As an effective way to secretly transfer information over the Internet, steganography uses the redundancy of digital carriers to accomplish secret information embedding. In recent years, due to the pervasiveness of streaming media technologies, VoIP steganography and their countermeasures have become one of the hot topics in information hiding [13].

Among many VoIP applications for band-limited channels and wireless communication, speech coders such as G.729, G.713.1, Adaptive Multirate (AMR), and Enhanced Full Rate (EFR) have become essential components in mobile and wireless communication. How to exploit the redundancy existing in the encoding process to achieve steganography is a new research hotspot. Some methods which embed secret messages into the bitstream during the encoding process have been proposed, such as quantization index modulation (QIM) steganography [46], fixed codebook (FCB) steganography [79], and pitch modulation (PM) steganography [10, 11].

As the counterpart of steganography, steganalysis is not only to ensure that steganography is not maliciously abused but also a key technique for evaluating the performance of steganography algorithms. Machine learning algorithms, especially support vector machine (SVM), have been widely used in the field of steganalysis of both traditional media and VoIP streams. For QIM steganography, S. Li et al. proposed a variety of detection methods [12, 13]. In [12], they presented a statistical model to extract the quantitative feature vectors of the index distribution characteristics (IDC). In another work, Li et al. [13] further presented a model called the quantization codeword correlation network (QCCN) to quantify the correlation characteristics of the vertices in the correlation network. For FCB steganography, Miao et al. [14] first presented a Markov Transition Probabilities- (MTP-) based detection method and an entropy-based detection method to detect the steganography of compressed speech. To improve the performance, Ren et al. [15] used the statistical probability of Same Pulse Position (SPP) in the same track to accurately distinguish covers from stegos. For PM steganography, Liu et al. [16] extracted the statistics of the high-frequency spectrum and the mel-cepstrum coefficients of the second-order derivative for detecting audio steganography. Li et al. [17] proposed a network model to quantify the correlation characteristics of the adaptive codebook. Undoubtedly, steganalysis of compressed speech based on machine learning has made great progress.

However, such methods mentioned above are facing some challenges.

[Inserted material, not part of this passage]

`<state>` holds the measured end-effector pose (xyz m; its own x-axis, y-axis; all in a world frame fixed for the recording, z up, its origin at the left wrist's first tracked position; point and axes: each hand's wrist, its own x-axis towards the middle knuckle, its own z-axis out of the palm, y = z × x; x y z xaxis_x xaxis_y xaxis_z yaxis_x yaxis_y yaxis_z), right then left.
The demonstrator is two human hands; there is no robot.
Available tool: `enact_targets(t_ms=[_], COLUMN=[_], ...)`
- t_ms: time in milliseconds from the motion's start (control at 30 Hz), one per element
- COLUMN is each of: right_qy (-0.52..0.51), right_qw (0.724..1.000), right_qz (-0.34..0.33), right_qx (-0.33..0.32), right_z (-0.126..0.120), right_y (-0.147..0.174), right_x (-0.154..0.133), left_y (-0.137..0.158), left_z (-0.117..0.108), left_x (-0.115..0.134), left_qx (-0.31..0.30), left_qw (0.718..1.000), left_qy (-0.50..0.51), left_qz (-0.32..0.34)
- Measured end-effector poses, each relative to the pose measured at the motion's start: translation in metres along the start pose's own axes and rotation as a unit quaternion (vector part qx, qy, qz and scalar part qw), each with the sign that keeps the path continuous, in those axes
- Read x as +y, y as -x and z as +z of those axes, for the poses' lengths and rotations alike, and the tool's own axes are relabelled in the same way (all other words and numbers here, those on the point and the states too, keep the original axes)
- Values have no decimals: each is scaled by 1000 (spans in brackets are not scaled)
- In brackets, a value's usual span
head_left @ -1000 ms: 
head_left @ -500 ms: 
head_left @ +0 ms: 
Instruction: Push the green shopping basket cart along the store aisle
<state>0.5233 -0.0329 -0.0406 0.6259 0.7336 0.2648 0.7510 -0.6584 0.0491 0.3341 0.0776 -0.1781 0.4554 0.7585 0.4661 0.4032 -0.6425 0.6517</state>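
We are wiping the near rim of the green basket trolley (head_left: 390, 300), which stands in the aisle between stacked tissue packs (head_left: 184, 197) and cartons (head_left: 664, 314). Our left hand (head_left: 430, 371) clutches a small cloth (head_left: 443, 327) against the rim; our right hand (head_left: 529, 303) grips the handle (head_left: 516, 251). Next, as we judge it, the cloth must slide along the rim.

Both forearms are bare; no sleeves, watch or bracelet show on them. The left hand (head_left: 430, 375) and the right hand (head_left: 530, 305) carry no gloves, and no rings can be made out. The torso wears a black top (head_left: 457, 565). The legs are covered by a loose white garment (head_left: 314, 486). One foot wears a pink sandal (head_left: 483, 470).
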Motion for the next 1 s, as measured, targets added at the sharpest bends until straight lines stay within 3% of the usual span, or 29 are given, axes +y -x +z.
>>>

Firstly, as steganography becomes more sophisticated [7, 8, 18], the extracted statistical features for steganalysis are evolving from low dimensions and simplicity to high dimensions and complexity [19]. Secondly, information hiding technology is gradually developing towards randomization and fine granularity, that is, within the allowable range of carrier distortion, secret information is first divided into small segments, and then, carriers of different lengths are randomly selected to achieve fine-grained steganography with different embedding rates. Nevertheless, most existing steganalysis methods do not perform well [14, 15], especially for small-sized and low embedding rate samples.

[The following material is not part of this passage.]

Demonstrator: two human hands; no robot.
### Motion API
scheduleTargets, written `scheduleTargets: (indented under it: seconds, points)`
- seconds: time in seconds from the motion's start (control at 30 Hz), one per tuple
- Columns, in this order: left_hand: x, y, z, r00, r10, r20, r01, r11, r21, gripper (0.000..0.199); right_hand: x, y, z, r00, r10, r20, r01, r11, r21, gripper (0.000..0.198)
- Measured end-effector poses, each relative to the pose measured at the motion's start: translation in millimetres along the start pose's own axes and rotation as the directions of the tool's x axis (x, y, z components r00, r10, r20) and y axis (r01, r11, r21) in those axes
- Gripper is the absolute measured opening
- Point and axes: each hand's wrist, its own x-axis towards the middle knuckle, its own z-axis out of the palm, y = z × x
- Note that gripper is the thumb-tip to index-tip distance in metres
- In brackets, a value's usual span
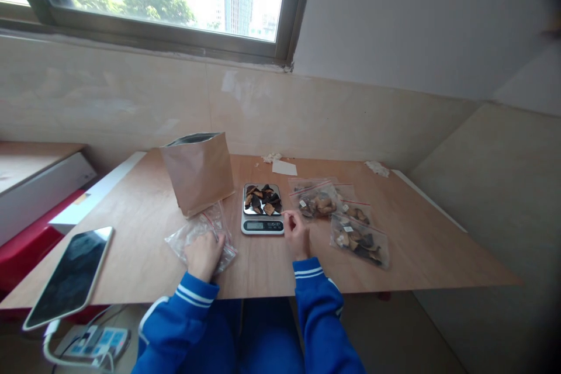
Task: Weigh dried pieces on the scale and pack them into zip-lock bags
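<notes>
A small kitchen scale (pixel 263 227) stands mid-table, its steel plate bearing several dark, brown-edged dried pieces (pixel 263 199) that look like dried mushroom slices. At the right edge of the scale is my right hand (pixel 297 234), thumb and fingers pinched together; what they hold, if anything, is too small to make out. My left hand (pixel 204 254) lies curled over clear zip bags (pixel 186 239), its fingers closed on the plastic. Just behind those bags a brown kraft paper pouch (pixel 199 178) stands upright with its top open.
Several filled zip bags (pixel 360 242) of dried pieces, with small white labels, lie right of the scale. A white card (pixel 284 168) and crumpled scraps (pixel 377 168) are near the back edge. A tablet (pixel 70 274) on a charging cable overhangs the front left, above a power strip (pixel 92 342).
</notes>
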Motion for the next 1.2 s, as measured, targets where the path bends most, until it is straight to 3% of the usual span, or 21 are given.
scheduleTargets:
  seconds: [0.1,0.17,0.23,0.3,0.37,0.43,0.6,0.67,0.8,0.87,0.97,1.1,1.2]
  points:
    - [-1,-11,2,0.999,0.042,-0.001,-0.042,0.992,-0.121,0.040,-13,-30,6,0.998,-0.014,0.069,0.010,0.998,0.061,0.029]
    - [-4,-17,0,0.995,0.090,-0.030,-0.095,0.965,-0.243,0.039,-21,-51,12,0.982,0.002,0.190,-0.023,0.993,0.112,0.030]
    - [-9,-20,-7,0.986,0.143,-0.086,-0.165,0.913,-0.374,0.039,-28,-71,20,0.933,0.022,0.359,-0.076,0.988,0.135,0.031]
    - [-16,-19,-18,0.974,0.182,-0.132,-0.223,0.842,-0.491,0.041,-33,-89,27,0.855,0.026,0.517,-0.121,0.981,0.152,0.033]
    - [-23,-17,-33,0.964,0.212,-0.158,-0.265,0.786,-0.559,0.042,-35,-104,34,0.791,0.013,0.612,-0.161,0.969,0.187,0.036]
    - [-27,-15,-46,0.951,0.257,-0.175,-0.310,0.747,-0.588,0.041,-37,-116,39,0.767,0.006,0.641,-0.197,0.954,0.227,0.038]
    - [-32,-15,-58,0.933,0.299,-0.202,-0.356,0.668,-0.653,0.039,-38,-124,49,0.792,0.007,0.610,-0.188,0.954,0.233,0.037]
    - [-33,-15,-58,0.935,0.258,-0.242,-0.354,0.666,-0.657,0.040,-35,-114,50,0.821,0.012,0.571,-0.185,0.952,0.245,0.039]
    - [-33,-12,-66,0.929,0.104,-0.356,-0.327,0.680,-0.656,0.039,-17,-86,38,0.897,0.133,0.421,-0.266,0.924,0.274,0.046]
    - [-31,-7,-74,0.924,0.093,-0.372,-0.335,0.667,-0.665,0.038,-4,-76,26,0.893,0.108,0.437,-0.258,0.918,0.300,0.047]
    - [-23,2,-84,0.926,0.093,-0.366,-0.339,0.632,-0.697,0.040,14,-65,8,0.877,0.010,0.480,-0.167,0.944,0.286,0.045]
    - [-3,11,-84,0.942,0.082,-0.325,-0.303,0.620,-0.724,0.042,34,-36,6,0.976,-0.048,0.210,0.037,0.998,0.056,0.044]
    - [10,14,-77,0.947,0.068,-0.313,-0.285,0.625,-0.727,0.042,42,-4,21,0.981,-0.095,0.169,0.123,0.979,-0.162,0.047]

Fortunately, the emergence of neural networks (NNs) has brought hope to deal with these challenges. In 2018, Lin et al. [20] first introduced neural networks (NNs) to the steganalysis of compressed speech. They proposed Recurrent Neural Network- (RNN-) based steganalysis model (RNN-SM) to detect the disparities in codeword correlations caused by QIM steganography. In 2019, Chen et al. proposed a steganalytic scheme by combining RNN and Convolutional Neural Network (CNN) for FCB steganography. However, sequence coding based on CNN or RNN is still a local coding method, and it models the local dependency of input information. In [21], Vaswani et al. argued that the attention mechanism can completely replace LSTM and convolutional neural networks. Inspired by their work, we integrate the attention mechanism and RNN and propose a deep network model to mine information that reflects changes in the correlation between codewords before and after steganography.

In this paper, we introduce F3SNet, a four-step strategy for QIM steganalysis based on hierarchical encoding representations. In F3SNet, the RNN encoder is used to keep much more information by being distributed among all its vectors, and the attention mechanism is used to decide which vectors should be paid more attention to. The practice has proved that F3SNet is very sensitive to the weak signal changes brought by steganography, especially for small-size and low embedding rate samples.

In summary, this work makes the following contributions:(1)We first use the Bayesian network (BN) to establish a framework for uncertainty knowledge expression and reasoning and then calculate the link strength between different nodes as a measure of the strength of the codeword correlation. The process of quantification analysis serves as an essential step towards effective detection using a deep learning framework.(2)We present F3SNet, a four-step strategy for QIM steganalysis method based on the hierarchical attention network. Through a four-step strategy, we encode the numerical codeword vectors into multiple memory vectors, then select a set of vectors that have the greatest impact on the classification result to prevent information overload, and finally achieve efficient steganography classification, even in special cases, such as small size and low embedding rate.(3)To evaluate the performance of F3SNet, we perform comprehensive experiments on detection accuracy (ACC), false positive rate (FPR), and false negative rate (FNR) of the algorithm under different lengths and different embedding rates. Furthermore, we compare F3SNet with several existing algorithms, such as IDC [12], QCCN [13], RNN-SM [20], and FCEM [22] methods under different embedding rates and different lengths. The experimental results show that our algorithm is superior to other state-of-the-art algorithms.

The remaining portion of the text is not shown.